Qual è il percorso di una terapia di gruppo
Il compito di una terapia di gruppo è quello di identificare, esprimere, esplorare ed elaborare i pensieri, le emozioni e i comportamenti in corso, per mettere in pratica un cambiamento. Prima di tutto i membri del gruppo lavoreranno sulle proprie convinzioni pregresse. Insieme affronteranno il concetto di dieta, cosa rappresenti per loro, quali situazioni potrebbero compromettere i loro sforzi, e con quali soluzioni pensano di affrontare gli imprevisti. In una fase successiva si affronta lo scenario che potrebbe aver contribuito a vivere una forma acuta di disturbo alimentare: problemi familiari, relazionali o di autostima. In una fase finale si procede con l’automonitoraggio: attraverso un diario alimentare le persone prendono ancor più consapevolezza delle proprie abitudini e imparano a evitare le situazioni sabotanti.
Un’elevata conflittualità familiare, un uso improprio dei farmaci o una comorbilità psichiatrica richiedono l’ospedalizzazione
L’insorgere di alcune complicanze, non solo mediche, può richiedere il ricovero in ospedale. Pensiamo, per esempio, a una repentina perdita di peso, all’aumento di crisi bulimiche o di attacchi di vomito, a uno scarso sostegno familiare. Per scongiurare il peggio, è molto probabile che la persona debba essere nutrita tramite sondino nasogastrico (cioè una sonda di plastica che passa per il naso e arriva dritta nello stomaco) o per via parenterale (cioè attraverso un catetere venoso). Il ricovero in ospedale sarebbe ancor più probabile se oltre ai disturbi alimentari la persona soffrisse di altre patologie psichiatriche (la comorbilità, detta anche comorbidità, è appunto la compresenza di più patologie nella stessa persona).

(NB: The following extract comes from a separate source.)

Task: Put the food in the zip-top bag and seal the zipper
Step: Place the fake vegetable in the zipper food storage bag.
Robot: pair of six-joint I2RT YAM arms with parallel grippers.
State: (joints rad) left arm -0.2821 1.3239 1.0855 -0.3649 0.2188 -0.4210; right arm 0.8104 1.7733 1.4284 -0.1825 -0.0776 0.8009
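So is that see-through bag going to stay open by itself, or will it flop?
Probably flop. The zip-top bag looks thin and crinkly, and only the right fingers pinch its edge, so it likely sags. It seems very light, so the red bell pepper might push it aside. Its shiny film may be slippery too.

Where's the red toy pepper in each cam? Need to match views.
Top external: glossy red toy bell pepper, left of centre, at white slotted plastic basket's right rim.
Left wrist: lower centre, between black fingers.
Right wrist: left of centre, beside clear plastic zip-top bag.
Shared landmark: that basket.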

Un percorso tempestivo per aumentare le probabilità di guarigione
I disturbi alimentari portano con sé una serie di altre conseguenze: problemi comportamentali, modelli di pensiero disfunzionali, false credenze, depressione. La consulenza di uno psicologo è imprescindibile per una persona che affronti ostacoli così complessi. Il semplice impegno con sé stessi di seguire un corretto regime alimentare potrebbe non durare nel tempo, anzi potrebbe portare ad avere sfiducia nell’esistenza di una via d’uscita. La terapia di gruppo vuole sostenere le persone che lottano contro i disturbi alimentari; guidare le persone che si impegnano insieme per la guarigione.